The Washington Post leads with a recent Supreme Court decision that calls into question the sentencing guidelines for federal drug cases. The overlooked decision prevents judges from using evidence that was not voted on by the jury to sentence defendants to time beyond the statutory maximum sentence. Tens of thousands of federal prisoners are expected to appeal their sentences based on the decision. The New York Times leads with an upcoming Clinton administration report that says most nursing homes are dangerously understaffed. The administration says understaffing is increasing the incidence of preventable problems like bedsores and malnutrition, and it wants strict guidelines requiring understaffed homes to hire more nurses and health aides. The Los Angeles Times goes with the health-care industry's plans to wage a $90 million advertising campaign this election cycle, more than either Bush or Gore plans to spend. Pharmaceutical companies have already spent $34 million on TV, radio, and print ads. Drug companies want to stop a prescription drug benefit for Medicare, and HMOs want to prevent a patients' bill of rights that, among other things, would grant patients the right to sue. None of the papers' leads is fronted by anyone else.
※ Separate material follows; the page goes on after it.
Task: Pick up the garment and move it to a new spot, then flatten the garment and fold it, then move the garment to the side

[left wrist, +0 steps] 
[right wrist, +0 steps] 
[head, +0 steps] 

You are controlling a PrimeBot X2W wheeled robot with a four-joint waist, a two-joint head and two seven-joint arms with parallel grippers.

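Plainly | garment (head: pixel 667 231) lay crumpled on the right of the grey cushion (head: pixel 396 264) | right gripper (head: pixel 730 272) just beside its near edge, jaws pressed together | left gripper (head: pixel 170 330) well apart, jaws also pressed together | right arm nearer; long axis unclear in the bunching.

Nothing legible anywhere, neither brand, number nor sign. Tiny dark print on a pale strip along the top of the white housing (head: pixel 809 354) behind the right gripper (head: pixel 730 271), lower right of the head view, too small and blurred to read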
The WP reports that the Supreme Court's 5-4 decision in Apprendi vs. New Jersey struck down a New Jersey hate crimes law that allowed a judge to sentence a defendant beyond the statutory maximum for a firearms charge if the judge found the crime was racially motivated. But the decision's implications are much broader: "Other than the fact of a prior conviction, any fact that increases the penalty for a crime beyond the prescribed statutory maximum must be submitted to a jury, and proved beyond a reasonable doubt," the decision stated. Last week an appeals court found that the principle applies to federal drug cases. Currently, a jury usually decides whether a defendant possessed or sold drugs, then the judge sentences the defendant based on the quantity and type of drugs sold, as determined by a probation officer's report. That system is unconstitutional when it increases the maximum potential sentence, the appeals court ruled. Many of the 61,000 prisoners serving federal drug sentences are expected to file "Apprendi appeals." The WP adds that legal experts believe dozens of other federal and state statutes, such as ones that allow judges to consider motive when determining sentences, may be unconstitutional as well. Why was this decision overlooked initially by the news media? It was handed down the same week as the ones that upheld Miranda, struck down Nebraska's law banning partial-birth abortions, and permitted the Boy Scouts to bar homosexuals.
The LAT and WP reefer Tiger Woods' six-stroke lead going into the final round of the British Open. With a victory, Woods would become only the fifth golfer to win all four Grand Slam events in his career. At 24, Woods would also be the youngest to achieve the feat. Jack Nicklaus did it when he was 26. The papers practically hand Woods the trophy, noting that he's 18-2 when he leads going into an event's final round. The LAT reefer connects Woods' six-stroke lead with Lance Armstrong's six-minute lead going into the final leg of the Tour de France. (French cycling fans seem as blasé as Americans about the prospect of Armstrong's second consecutive victory after his recovery from testicular cancer: "He's bland. He doesn't speak very much, it's annoying. What made him popular was his disease. That's very American," one fan told a French tabloid, the LAT reports.)
An NYT sports story reports that aging National Football League owners are anxiously watching the estate tax debate. Many millionaire owners fear their heirs will be forced to sell their teams unless the tax is repealed. An op-ed in the NYT doesn't have much sympathy. Inheritance taxes are an American tradition, it suggests, designed to prevent the rise of a landed aristocracy and to ensure that equality of opportunity, if not of result, is at least a believable dream.
The WP goes inside with word that white nationalist groups are hoping to use Pat Buchanan's presidential bid to turn the Reform Party into "the party of the White," in the words of one man who is active in the North Carolina Reform Party. The story says anti-black, anti-Jewish, and anti-immigrant groups have held Buchanan fund-raisers, but it doesn't say how many or how much money they've raised. Bay Buchanan, Buchanan's sister and senior campaign adviser, told the WP the groups were attracted to his candidacy because they believe the "malicious lies" spread by the paper about him.
All the papers run reports indicating that nothing much happened at the dueling G8 and Camp David summits. Perhaps world leaders would be better off attending the International Wizard of Oz Club's Wizard of Oz centennial (for the book, not the movie). One fan, identified as a lawyer and mediator, told the NYT: "I wish more people would do this. I think they'd leave each other alone, if they'd just concentrate on the Wizard and all the great things in the Emerald City."